A woman in Colorado lost her dream of opening the Marijuanaville cannabis brand and clothing shop when a judge ruled the term was too close to Jimmy Buffett’s “Margaritaville” empire. According to the ruling, “Margaritaville” is more than a song – it’s a brand that owns the feeling of ‘a chemically induced mental paradise’.
The Trademark Trial and Appeal Board agreed with Buffett’s side, saying the cannabis-related name was confusingly similar to Buffett’s song, “Margaritaville”.
Judge Angela Lykos stated in the court report how both Marijuanaville and Margaritaville call to mind “a chemically induced mental paradise.” The report continued, “There are dozens of Margaritaville branded resorts, casinos, bars, restaurants and stores in the U.S. and abroad as well as product lines ranging from barbecue sauce to lawn furniture to apparel to margarita makers.”
“[The Margaritaville] board said consumers would likely think stores bearing the pot-themed name were an “extension of [Buffett]’s lifestyle brand,” notes the trademark experts at the Law360 blog.
The idea to brand Marijuanaville was sparked by Coloradan Rachel Bevis. In 2014, she requested to register Marijuanaville as a trademark for a retail store and clothing company.

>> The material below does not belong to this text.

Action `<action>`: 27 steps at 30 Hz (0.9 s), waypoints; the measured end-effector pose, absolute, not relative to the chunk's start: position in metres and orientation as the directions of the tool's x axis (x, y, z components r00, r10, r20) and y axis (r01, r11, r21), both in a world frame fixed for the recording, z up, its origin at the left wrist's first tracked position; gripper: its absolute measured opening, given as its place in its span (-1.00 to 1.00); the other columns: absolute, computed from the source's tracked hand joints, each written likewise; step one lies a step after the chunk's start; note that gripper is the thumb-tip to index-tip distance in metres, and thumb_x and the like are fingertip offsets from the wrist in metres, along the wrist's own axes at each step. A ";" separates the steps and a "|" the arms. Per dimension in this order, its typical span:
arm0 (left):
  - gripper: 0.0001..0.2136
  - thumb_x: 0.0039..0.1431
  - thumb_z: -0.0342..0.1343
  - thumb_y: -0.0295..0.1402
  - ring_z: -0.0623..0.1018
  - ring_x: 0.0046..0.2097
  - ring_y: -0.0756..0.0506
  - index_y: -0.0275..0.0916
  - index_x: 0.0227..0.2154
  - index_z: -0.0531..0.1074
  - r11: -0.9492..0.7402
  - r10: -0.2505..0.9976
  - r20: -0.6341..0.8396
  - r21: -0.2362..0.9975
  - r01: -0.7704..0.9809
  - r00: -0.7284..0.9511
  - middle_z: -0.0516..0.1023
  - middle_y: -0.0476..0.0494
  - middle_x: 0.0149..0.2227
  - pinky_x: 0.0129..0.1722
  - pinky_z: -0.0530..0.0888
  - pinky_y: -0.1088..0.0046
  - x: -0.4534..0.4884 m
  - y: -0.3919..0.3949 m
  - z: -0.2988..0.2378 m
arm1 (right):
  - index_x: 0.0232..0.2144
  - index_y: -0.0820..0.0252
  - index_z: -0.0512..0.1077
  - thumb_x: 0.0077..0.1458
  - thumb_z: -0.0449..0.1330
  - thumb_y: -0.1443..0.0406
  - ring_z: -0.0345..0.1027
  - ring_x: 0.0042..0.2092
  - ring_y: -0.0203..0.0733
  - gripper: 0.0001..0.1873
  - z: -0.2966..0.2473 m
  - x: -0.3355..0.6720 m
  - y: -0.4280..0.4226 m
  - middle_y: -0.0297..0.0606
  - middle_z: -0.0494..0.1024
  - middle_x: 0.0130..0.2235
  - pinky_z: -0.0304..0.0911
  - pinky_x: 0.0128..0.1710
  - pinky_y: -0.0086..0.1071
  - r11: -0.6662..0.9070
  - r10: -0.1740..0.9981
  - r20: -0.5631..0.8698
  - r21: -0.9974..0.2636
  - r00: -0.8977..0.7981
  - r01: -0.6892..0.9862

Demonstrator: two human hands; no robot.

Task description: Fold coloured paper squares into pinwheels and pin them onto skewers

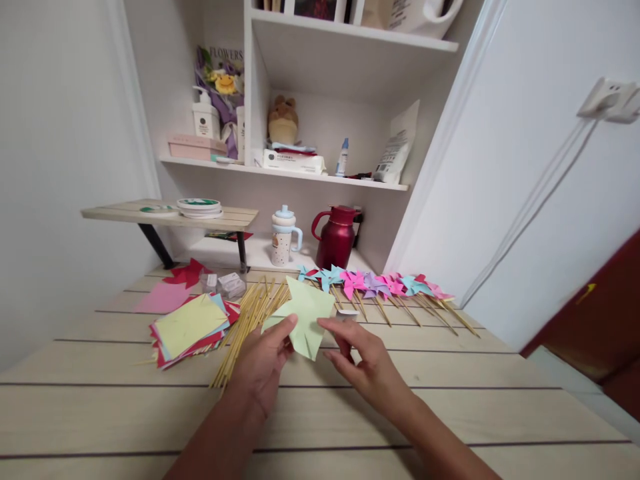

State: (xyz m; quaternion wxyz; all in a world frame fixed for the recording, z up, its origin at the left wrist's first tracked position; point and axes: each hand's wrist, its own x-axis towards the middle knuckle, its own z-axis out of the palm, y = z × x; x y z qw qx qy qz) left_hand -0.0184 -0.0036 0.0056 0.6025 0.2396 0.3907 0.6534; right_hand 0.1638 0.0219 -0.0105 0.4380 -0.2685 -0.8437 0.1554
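A pale green paper square [306, 313], cut in from its corners, is held up above the slatted table. My left hand [265, 357] pinches its lower left part between thumb and fingers. At the paper's right edge is my right hand [363, 353], index finger and thumb apart, the fingertip at or just beside the edge. Under and left of the paper lies a bundle of thin wooden sticks [245, 333]. Left of that sits a stack of coloured paper squares [193, 327], yellow on top. Finished paper pinwheels [375, 285] on sticks lie in a row at the back right.
Behind the pinwheels stand a dark red jug [337, 239] and a white cup with a blue lid [283, 240]. A small raised stand [235, 217] holds rolls of tape [199, 208]. Small clear boxes [231, 285] and a red paper piece [189, 273] lie back left.
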 end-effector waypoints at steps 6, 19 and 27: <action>-0.61 -0.12 0.39 -0.33 0.60 -0.15 -0.20 -0.39 -0.19 0.54 0.040 0.972 -0.163 0.825 -0.564 -0.170 0.64 -0.34 -0.17 -0.12 0.51 0.31 -0.012 -0.010 0.011 | -0.25 0.09 0.56 0.14 0.27 0.34 0.20 -0.45 -0.28 -0.89 -0.008 0.166 0.025 -0.37 0.38 -0.48 0.14 -0.42 -0.39 0.770 0.638 0.688 -0.562 -0.345 0.303; -0.71 -0.14 0.39 -0.23 0.57 -0.27 -0.14 -0.29 -0.36 0.56 0.025 0.978 -0.123 0.874 -0.485 -0.171 0.64 -0.19 -0.32 -0.20 0.44 0.34 -0.002 -0.010 0.004 | -0.49 0.14 0.55 0.03 0.33 0.21 0.13 -0.49 -0.29 -0.85 -0.008 0.157 0.020 -0.40 0.35 -0.56 0.06 -0.46 -0.40 0.522 0.853 0.502 -0.832 -0.145 0.189; -0.74 -0.10 0.37 -0.23 0.58 -0.23 -0.14 -0.26 -0.35 0.58 0.015 0.981 -0.105 0.878 -0.478 -0.163 0.65 -0.17 -0.30 -0.19 0.43 0.39 0.002 -0.012 0.004 | -0.54 0.19 0.49 -0.01 0.32 0.19 0.00 -0.53 -0.33 -0.80 0.000 0.151 0.014 -0.49 0.14 -0.63 -0.03 -0.51 -0.42 0.435 0.900 0.429 -0.887 -0.075 0.154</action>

But Buffett has been licensing restaurants and other merchandise using the trademark since 1985.
“Combining ‘Margarita’ and ‘Marijuana’ with ‘-ville’ results in coined marks connoting a ‘state of being’ associated with either a cocktail or marijuana,” board Judge Lykos writes. “The overall connotation and commercial impression of the marks is highly similar – a chemically induced mental paradise.”
This new ruling prevents her from moving forward with her plans, but according to legal experts, she can appeal the board’s ruling to a federal district court for new proceedings or directly challenge it to the Federal Circuit.
Don’t mess with the Margaritaville empire.
This is not the first time the margarita man has triumphed in the trademark category. The Hollywood Reporter pointed out that Jimmy Buffett settled a similar trademark dispute in 2012 against a restaurant owner in Florida. The restaurant was called the Martiniville Liquor Bar & Kitchen. Buffett’s company charged the vodka copycats with infringement claims on his “Margaritaville” trademark.
At the time, SQR magazine reported the defendant changed the restaurant’s name to the Martini Bistro after realizing that the threat of a $750,000 payout was “not worth the risk.”
Jimmy Buffett has built an internationally recognized brand out of his 1977 song. The “Margaritaville” state of mind has been built into a brand of restaurants, resorts, casinos, apparel, and even an ice blender. The newest addition to his list of offerings is a boozy-lifestyle themed retirement community in Daytona Beach, Florida.
The retirement community is “for those looking to live the Margaritaville lifestyle as they grow older, but not up,” John Cohlan, CEO of Margaritaville, said in a press release.
“Margaritaville,” was a song on Buffett’s “Changes in Latitudes, Changes in Attitudes” album – and the song remains his top seller to this day.